On the one hand, all three battlegrounds of November 4th were historically blue areas. Virginia and New Jersey are about as blue as it gets, especially when it comes to midterm or non-presidential year elections. However, there were two races that most thought the Republicans at least had a good shot of picking up, or where they could have at least made a better showing.

The New Jersey gubernatorial race was viewed as a tight election headed into Tuesday. Former state legislator Jack Ciattarelli came close to defeating incumbent Governor Phil Murphy in 2021, and many thought an open-seat opportunity would get him even closer as he ran against Democratic Congresswoman Mikie Sherrill. 

While the top of the ticket in Virginia was tough given Abigail Spanberger's popularity, the GOP gave that governorship to Democrats by not fighting hard enough and spending too much time futzing about the house yelling at each other instead of fighting the barbarians at the gate. 

Republican incumbent Attorney General Jason Miyares was the favorite going into Tuesday. His opponent literally advocated for the death of his colleague and the man's children and when confronted about it, spewed some nonsense about how perhaps then that GOP colleague would make better policy decisions.

But the GOP was too busy infighting over a podcast and whether or not they should use the power the American people gave them to worry about turning out voters the way Democrats did in either state or in NYC. While Ciattarelli improved on his 2021 margins, Sherill turned out the vote near margins that Kamala Harris got in her presidential bid, and Miyares ran ahead of the top of the ticket, but not enough to even come close to winning the election, losing by around five points.

What use is the Republican Party if they don't want to win? What good is our media infrastructure if we just use it to put each other on blast and not to advocate for the causes we need to advance to save the United States of America?

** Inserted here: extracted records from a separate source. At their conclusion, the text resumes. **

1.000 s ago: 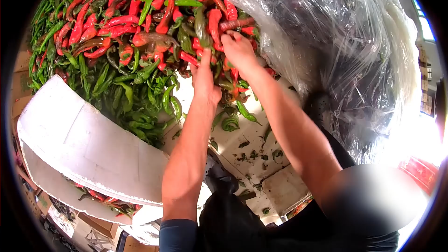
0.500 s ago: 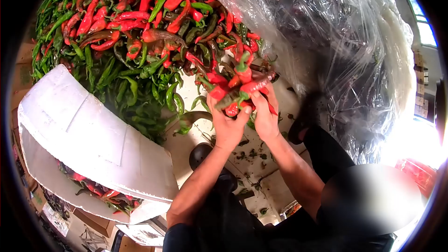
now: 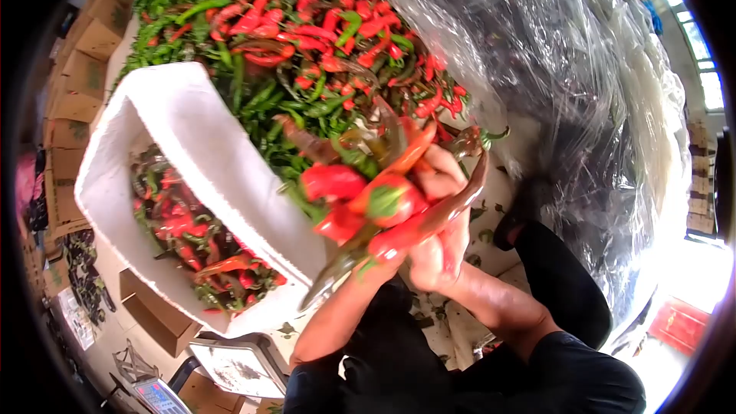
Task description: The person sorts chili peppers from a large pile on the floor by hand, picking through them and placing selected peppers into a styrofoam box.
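Observation:
A loose bunch of red, green and dark chili peppers [image 3: 420,228] is held up between my two hands, close to the camera. My left hand [image 3: 383,268] grips it from below, its fingers mostly hidden behind the peppers. My right hand [image 3: 441,261] is closed around the other side, with fingers showing among the peppers. Left of the bunch stands a white foam box [image 3: 207,115], partly filled with mixed peppers [image 3: 184,222]. Beyond my hands lies a big pile of red and green chili peppers [image 3: 307,34].
Clear plastic sheeting [image 3: 583,92] covers a large heap at the right. Cardboard boxes [image 3: 80,77] line the left side. A scale [image 3: 238,364] and an open carton [image 3: 153,310] sit at the lower left. A red crate [image 3: 678,326] is at the right edge.
My hands have lifted the bunch of peppers away from the pile, toward the camera. The view has swung left, so the inside of the foam box now shows.

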`<state>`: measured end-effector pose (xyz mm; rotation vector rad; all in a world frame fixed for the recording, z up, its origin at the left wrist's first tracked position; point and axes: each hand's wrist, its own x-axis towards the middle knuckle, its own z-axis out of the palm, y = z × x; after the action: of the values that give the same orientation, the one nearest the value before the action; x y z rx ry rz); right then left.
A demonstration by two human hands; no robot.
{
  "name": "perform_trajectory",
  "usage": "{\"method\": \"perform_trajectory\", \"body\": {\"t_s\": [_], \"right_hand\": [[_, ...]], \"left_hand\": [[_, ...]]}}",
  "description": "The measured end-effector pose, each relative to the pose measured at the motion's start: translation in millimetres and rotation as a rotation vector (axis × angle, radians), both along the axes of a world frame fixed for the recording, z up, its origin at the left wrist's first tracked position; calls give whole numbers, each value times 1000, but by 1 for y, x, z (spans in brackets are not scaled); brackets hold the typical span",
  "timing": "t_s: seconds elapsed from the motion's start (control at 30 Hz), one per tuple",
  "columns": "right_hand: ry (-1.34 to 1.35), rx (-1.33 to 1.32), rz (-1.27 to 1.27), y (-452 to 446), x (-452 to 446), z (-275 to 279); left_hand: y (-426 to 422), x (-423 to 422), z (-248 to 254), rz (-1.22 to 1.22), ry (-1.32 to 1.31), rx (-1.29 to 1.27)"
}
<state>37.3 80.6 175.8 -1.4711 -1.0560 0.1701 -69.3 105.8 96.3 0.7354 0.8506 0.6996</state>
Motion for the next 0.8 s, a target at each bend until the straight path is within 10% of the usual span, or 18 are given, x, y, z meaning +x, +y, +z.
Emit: {"method": "perform_trajectory", "body": {"t_s": [0.37, 0.47, 0.7, 0.8], "right_hand": [[327, -137, 684, 139, -175, 122], [461, -654, 1021, 200, -143, 108], [1279, -285, 853, 226, -106, 49], [944, -437, 690, 212, -114, 38]], "left_hand": [[158, -220, 181, 538, 282, 315], [204, -245, 172, 432, 543, 498], [214, -265, 132, 887, 535, 593], [180, -261, 108, 927, 515, 572]]}}
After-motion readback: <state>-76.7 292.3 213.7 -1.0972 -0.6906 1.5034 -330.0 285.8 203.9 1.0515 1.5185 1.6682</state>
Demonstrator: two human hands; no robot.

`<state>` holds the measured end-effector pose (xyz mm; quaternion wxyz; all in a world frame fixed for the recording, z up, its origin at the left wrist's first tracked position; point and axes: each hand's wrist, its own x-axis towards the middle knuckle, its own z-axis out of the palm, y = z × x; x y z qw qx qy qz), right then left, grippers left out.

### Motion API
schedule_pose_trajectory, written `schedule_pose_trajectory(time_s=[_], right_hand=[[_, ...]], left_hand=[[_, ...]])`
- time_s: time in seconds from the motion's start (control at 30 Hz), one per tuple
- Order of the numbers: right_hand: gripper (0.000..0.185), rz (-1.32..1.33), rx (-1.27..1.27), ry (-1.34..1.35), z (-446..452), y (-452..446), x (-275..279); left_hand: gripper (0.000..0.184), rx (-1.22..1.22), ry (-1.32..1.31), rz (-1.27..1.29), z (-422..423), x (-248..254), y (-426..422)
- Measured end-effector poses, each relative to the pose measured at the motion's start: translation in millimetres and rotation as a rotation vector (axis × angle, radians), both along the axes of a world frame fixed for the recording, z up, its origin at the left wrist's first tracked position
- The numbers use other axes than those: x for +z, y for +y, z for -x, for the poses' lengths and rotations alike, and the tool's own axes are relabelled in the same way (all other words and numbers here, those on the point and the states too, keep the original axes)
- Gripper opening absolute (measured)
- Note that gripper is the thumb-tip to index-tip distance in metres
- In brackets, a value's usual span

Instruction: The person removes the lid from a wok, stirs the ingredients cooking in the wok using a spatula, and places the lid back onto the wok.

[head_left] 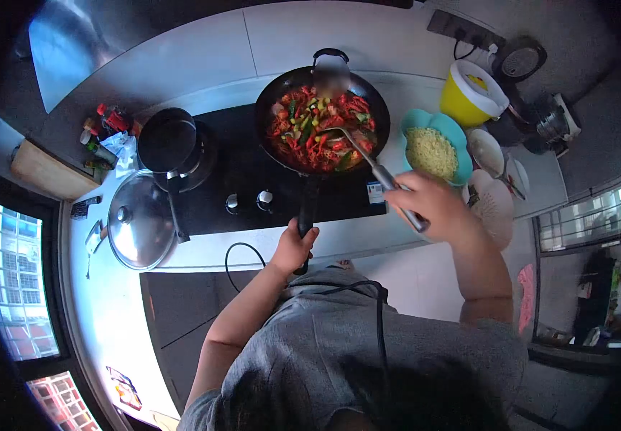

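A black wok point(270, 92) sits on the cooktop, filled with a red mix point(318, 126) that looks like crayfish with green and yellow vegetable pieces. Around the wok's black handle point(307, 208), near the counter's front edge, my left hand point(293, 247) is closed. My right hand point(429, 205) grips the grey handle of a metal spatula point(369, 159) to the right of the wok. The spatula slants down into the food, which partly hides its head. Just beyond my right hand stands a turquoise bowl point(408, 123) of pale, shredded-looking food point(431, 152).
Left of the wok are a dark saucepan point(169, 140) and a glass lid point(141, 221). Several bottles point(113, 118) stand behind them. A yellow-and-white container point(461, 100), a white bowl point(486, 151) and a pale colander point(494, 208) occupy the right. A black cable point(379, 316) crosses my shirt.
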<state>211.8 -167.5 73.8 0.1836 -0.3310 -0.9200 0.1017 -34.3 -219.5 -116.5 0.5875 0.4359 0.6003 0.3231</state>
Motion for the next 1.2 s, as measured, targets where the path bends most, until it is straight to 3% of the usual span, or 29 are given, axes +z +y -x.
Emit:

Vice President JD Vance commented on the whole absurdity, saying, "The infighting is stupid. I care about my fellow citizens--particularly young Americans--being able to afford a decent life, I care about immigration and our sovereignty, and I care about establishing peace overseas so our resources can be focused at home. If you care about those things too, let's work together."

Is that really too much to ask? The Democrats excel at unity. The GOP needs to get it together or everything they've fought for will be lost, likely forever.